Fireman, London and North Eastern Railway Company

Born: 1922
Died: 2 June 1944, Soham, Cambridgeshire

Joint Citation: As an ammunition train was pulling into a station in Cambridgeshire [on 2 June 1944], the driver, Gimbert, discovered that the wagon next to the engine was on fire. He immediately drew Nightall's attention to the fire and brought the train to a standstill. By the time the train had stopped the whole of the truck was enveloped in flames and, realising the danger, the driver instructed the fireman to try to uncouple the truck immediately behind the blazing vehicle. Without the slightest hesitation Nightall, although he knew that the truck contained explosives, uncoupled the vehicle and rejoined his driver on the footplate.

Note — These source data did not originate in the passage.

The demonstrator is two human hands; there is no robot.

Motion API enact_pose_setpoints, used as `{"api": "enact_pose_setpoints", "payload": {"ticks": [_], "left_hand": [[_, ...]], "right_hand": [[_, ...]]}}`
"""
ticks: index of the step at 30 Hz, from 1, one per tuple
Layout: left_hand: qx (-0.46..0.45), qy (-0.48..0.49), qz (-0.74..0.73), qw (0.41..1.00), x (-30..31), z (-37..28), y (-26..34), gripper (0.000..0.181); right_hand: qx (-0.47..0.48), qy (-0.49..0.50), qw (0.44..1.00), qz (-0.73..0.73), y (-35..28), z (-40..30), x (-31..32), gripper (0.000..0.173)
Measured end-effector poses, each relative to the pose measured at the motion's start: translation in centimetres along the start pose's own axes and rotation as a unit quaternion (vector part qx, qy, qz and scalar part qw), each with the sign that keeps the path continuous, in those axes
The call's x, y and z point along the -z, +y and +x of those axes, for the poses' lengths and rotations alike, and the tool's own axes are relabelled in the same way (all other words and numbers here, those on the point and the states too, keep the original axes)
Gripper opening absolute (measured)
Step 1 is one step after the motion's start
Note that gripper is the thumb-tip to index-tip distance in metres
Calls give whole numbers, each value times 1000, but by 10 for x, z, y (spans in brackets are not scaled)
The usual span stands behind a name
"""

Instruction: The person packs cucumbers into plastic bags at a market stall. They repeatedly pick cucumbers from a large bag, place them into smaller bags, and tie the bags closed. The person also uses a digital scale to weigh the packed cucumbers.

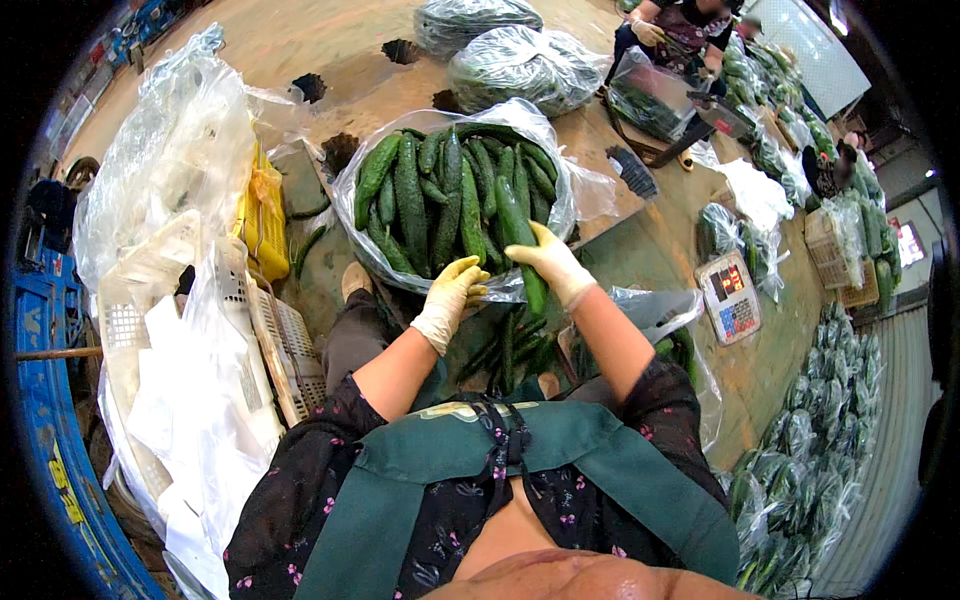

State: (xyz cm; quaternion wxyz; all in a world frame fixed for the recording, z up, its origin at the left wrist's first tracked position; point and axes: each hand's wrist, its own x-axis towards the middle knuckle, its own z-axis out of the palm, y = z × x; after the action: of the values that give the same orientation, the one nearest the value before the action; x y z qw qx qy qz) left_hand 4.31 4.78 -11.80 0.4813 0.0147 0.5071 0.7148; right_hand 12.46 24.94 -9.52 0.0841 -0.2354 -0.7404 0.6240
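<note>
A clear plastic bag (pixel 346 191) stands in front of me with its mouth spread wide, full of dark green cucumbers (pixel 411 202). My right hand (pixel 553 260), in a pale rubber glove, grips a long smooth cucumber (pixel 513 214) at the bag's near right side. That cucumber lies slanted over the others, and its lower end sticks out past the bag's near edge. My left hand (pixel 452 296), also gloved, hovers at the near rim with fingers slightly bent and nothing in it. Whether its fingertips touch the cucumbers is unclear. More cucumbers (pixel 510 349) lie below, between my legs.
To the left are white plastic crates (pixel 146 315), a yellow basket (pixel 262 217) and plastic sheeting (pixel 169 150). A digital scale display (pixel 729 298) stands at right. Tied bags (pixel 525 71) sit beyond. A co-worker (pixel 679 41) works at upper right. Many bagged cucumbers (pixel 802 442) line the right.
</note>
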Motion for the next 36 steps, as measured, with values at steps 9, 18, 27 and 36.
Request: {"api": "enact_pose_setpoints", "payload": {"ticks": [9, 18, 27, 36], "left_hand": [[-12, -45, 13, 999, 1, -13, 15, 46], [15, -32, 19, 999, 11, -18, 13, 44], [6, -42, 13, 999, 8, -2, 4, 42], [54, -54, -99, 992, 3, -4, 14, 53]], "right_hand": [[108, 42, 993, -30, 33, 141, -38, 59], [78, 55, 752, -652, 22, 106, -45, 102], [192, 63, 809, -552, 21, 138, -20, 49], [267, 125, 900, -321, -59, -26, -14, 45]]}}
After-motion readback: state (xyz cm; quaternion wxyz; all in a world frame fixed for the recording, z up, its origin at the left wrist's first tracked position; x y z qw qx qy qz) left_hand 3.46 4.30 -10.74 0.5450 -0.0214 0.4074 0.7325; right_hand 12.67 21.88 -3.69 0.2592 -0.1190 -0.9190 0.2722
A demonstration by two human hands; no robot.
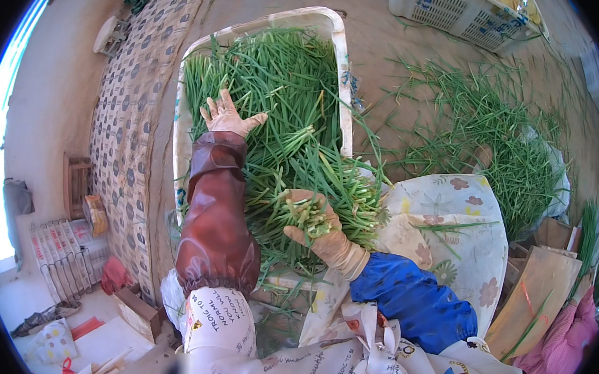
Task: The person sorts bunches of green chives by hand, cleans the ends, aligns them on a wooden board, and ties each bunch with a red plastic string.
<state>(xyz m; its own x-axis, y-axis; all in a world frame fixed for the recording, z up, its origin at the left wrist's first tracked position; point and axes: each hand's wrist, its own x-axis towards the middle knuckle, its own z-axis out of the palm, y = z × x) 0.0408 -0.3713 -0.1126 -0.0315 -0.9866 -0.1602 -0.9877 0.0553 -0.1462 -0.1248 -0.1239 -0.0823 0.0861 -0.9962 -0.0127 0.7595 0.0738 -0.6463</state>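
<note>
A white plastic crate [342, 69] full of green garlic chives [281, 68] stands before me. My left hand [228, 115], in a pale glove below a maroon sleeve cover, lies on the chives at the crate's left side, its fingers spread. Nearer to me, my right hand [328, 232], gloved and with a blue sleeve cover, is closed around a bunch of chives [306, 212]. The pale cut ends of this bunch point up toward me. More chives [357, 198] lie just beyond and right of that hand, over the crate's near end.
Loose chives [499, 136] are heaped on the floor at right, partly over a clear plastic bag [556, 174]. A flower-printed cloth [446, 203] covers my right side. Behind stands another white crate [454, 9]. A wooden board [539, 295] and a person's pink sleeve [565, 335] are at lower right.
</note>
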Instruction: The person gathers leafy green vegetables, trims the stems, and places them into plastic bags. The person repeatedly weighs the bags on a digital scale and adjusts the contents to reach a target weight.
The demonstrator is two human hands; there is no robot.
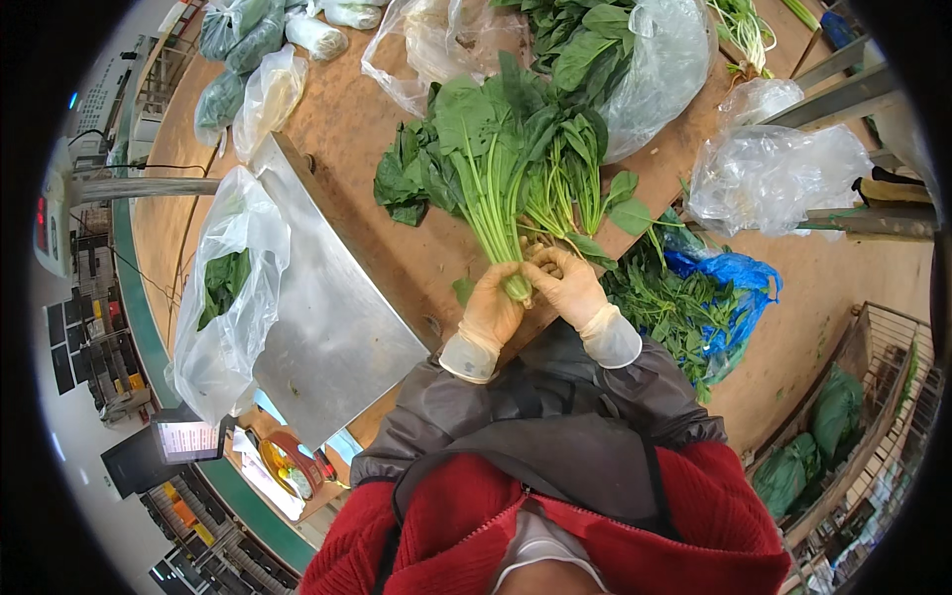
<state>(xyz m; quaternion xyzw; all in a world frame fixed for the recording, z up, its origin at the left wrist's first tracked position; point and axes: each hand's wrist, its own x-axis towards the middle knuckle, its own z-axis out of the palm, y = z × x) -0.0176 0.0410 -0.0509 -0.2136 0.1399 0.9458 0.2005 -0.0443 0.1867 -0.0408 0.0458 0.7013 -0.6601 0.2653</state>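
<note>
Both hands wear thin, pale gloves. My left hand [492, 306] is closed around the stem base of a bunch of leafy greens [487, 193], whose leaves point away from me. My right hand [569, 286] touches the same stem base from the right, with thumb and forefinger near the root end; whether it grips a stem cannot be told. More greens [569, 178] with thin stems and roots lie just beyond and to the right. A large leafy heap [580, 52] rests farther back beside a clear plastic bag [662, 82].
A scale's metal platform [335, 327] stands at the left, with a plastic bag [230, 297] holding a leaf on it. Filled bags [245, 44] lie at the back left. At the right are a blue bag [744, 286] of trimmings, crumpled plastic [777, 175] and a wire cart [877, 424].
</note>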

The blazing van was close to the station buildings and was obviously liable to endanger life in the village. The driver and fireman realised that it was essential to separate the truck from the remainder of the train and run it into the open. Driver Gimbert set the engine in motion and as he approached a signal box he warned the signalman to stop any trains which were likely to be involved and indicated what he intended to do. Almost immediately the vehicle blew up. Nightall was killed and Gimbert was very severely injured.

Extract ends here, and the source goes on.